Review: LOOK Photo Biennial 2024: Beyond Sight at Open Eye Gallery

Mattia Balsamini, Stephanie Wynne and Melanie King have a gallery each at Open Eye until September. Their work for LOOK Photo Biennial uses photography as a base, a method, and an outcome.

At each stage of their process, the three artists have explored essential contemporary questions of our species’ effect on the planet. It’s not a sermon, and there’s little contextual lead-in, because there doesn’t have to be. There shouldn’t have to be.

We’re past the point of having to tell people our world is in danger. Other than the few still sadly influenced by twisted science funded by an industry its outcome protects, the majority of the world now understands the risks of not reversing human impact on the earth.

These exhibitions, instead of just telling us our actions are bad, actually look at the tools for change. In some cases, that’s going to be urban planning, in others, it’s about understanding how to mitigate the overlooked remnants of war.
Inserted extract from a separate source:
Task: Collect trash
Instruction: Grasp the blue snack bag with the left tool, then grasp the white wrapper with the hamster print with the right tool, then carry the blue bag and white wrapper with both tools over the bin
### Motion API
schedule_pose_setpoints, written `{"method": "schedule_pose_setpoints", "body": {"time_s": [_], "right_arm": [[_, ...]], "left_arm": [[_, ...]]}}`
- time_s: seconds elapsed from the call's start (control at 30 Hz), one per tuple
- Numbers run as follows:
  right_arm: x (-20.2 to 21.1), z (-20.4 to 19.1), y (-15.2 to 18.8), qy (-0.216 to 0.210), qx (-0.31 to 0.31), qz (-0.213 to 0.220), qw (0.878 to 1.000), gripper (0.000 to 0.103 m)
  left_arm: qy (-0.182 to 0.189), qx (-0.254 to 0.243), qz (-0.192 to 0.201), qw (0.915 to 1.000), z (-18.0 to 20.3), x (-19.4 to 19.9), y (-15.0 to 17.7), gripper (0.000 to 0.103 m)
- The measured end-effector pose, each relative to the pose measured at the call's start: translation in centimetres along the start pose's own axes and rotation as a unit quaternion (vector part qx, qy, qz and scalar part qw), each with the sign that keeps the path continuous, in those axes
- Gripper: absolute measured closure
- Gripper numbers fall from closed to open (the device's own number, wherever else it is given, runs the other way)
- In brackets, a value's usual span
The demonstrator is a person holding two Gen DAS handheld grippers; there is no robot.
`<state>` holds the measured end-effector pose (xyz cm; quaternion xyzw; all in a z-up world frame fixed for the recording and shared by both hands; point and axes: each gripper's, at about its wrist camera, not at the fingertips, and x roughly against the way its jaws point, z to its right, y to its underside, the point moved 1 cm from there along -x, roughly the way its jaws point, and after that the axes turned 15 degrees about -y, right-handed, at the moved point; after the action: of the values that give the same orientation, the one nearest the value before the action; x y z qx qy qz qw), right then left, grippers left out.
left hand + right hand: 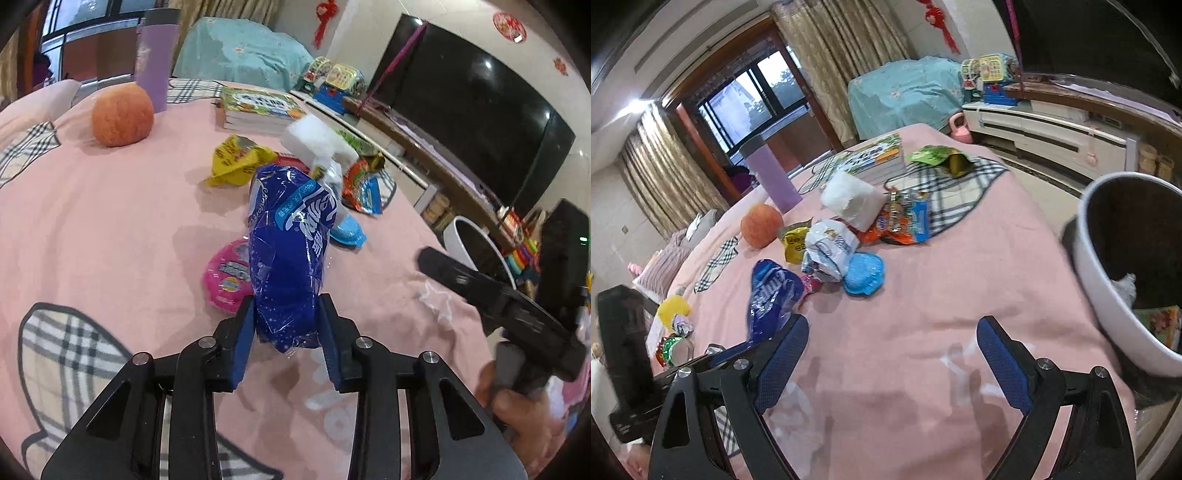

Mattia Balsamini’s exhibition, ‘Protege Noctem’ (Protect the Night), explores not just the impact of light pollution on wildlife, but on humans too. That our actions are actively and immediately impacting on us is terrifying, but there are things being done to fix it. The exhibition looks at the reasons it needs fixing, but also the tools we have for change. It’s hopeful, and beautifully brought together.

Some of the work documented in Mattia’s exhibition is working. Others aren’t. One image documents Ewo’s laboratory in South Tyrol, Austria, who are experimenting with soft light for public spaces that does not harm the dark. To date, their directional lighting has changed how humans are able to navigate at night, bringing light pollution to a minimum across several new major developments, city centres, and rural roads. In the future, their experiments may well restore the night sky to Earth.

But not everything is working. Balsamini’s other images include an image of Hong Kong at night, a city that is one thousand two hundred times brighter than the surrounding countryside. Despite proposals to turn off unnecessary and unused lights during the night, no change has been affected at all, and none looks likely in the near future.

And within those contextualising sites, sits the stories of the life impacted by it: wolves in Germany who have developed forms of breast cancer, prostate cancer and skin cancer related to artificial light exposure; moths, tiring themselves out based not on street lamps, but on the excessive changes in light pollution from satellites crossing the sky.

Stephanie Wynne looks at erosion, or ‘The Erosion’ as the north end of Crosby Beach is affectionately known. This part of Merseyside has been explored by most of us at some point, thanks to its seemingly limitless store of local history, brickwork, carved masonry and steel from pre-war Liverpool, that now just sits, and erodes, corrodes, into sand.

But as the photographer says, this site isn’t only of interest because of its historical context. There is present and future science to be done, with both negative and positive impacts on wildlife as a result of the disposal of these materials on this specific beach.

Alongside picturesque weathering bricks, sits asbestos, radioactive tin slag, and countless plastic remnants. Some deliberately placed to divert the River Alt. But from this comes life.
Somehow, through the alkaline building rubble, and radioactive waste, life finds a way.

Rare marine lifeforms, and Australian plant species, have found a niche where they can thrive. And much of the waste, even some modern beach plastic, has been turned into creative works by local artists; removing it from the beach, and keeping it permanently out of landfill.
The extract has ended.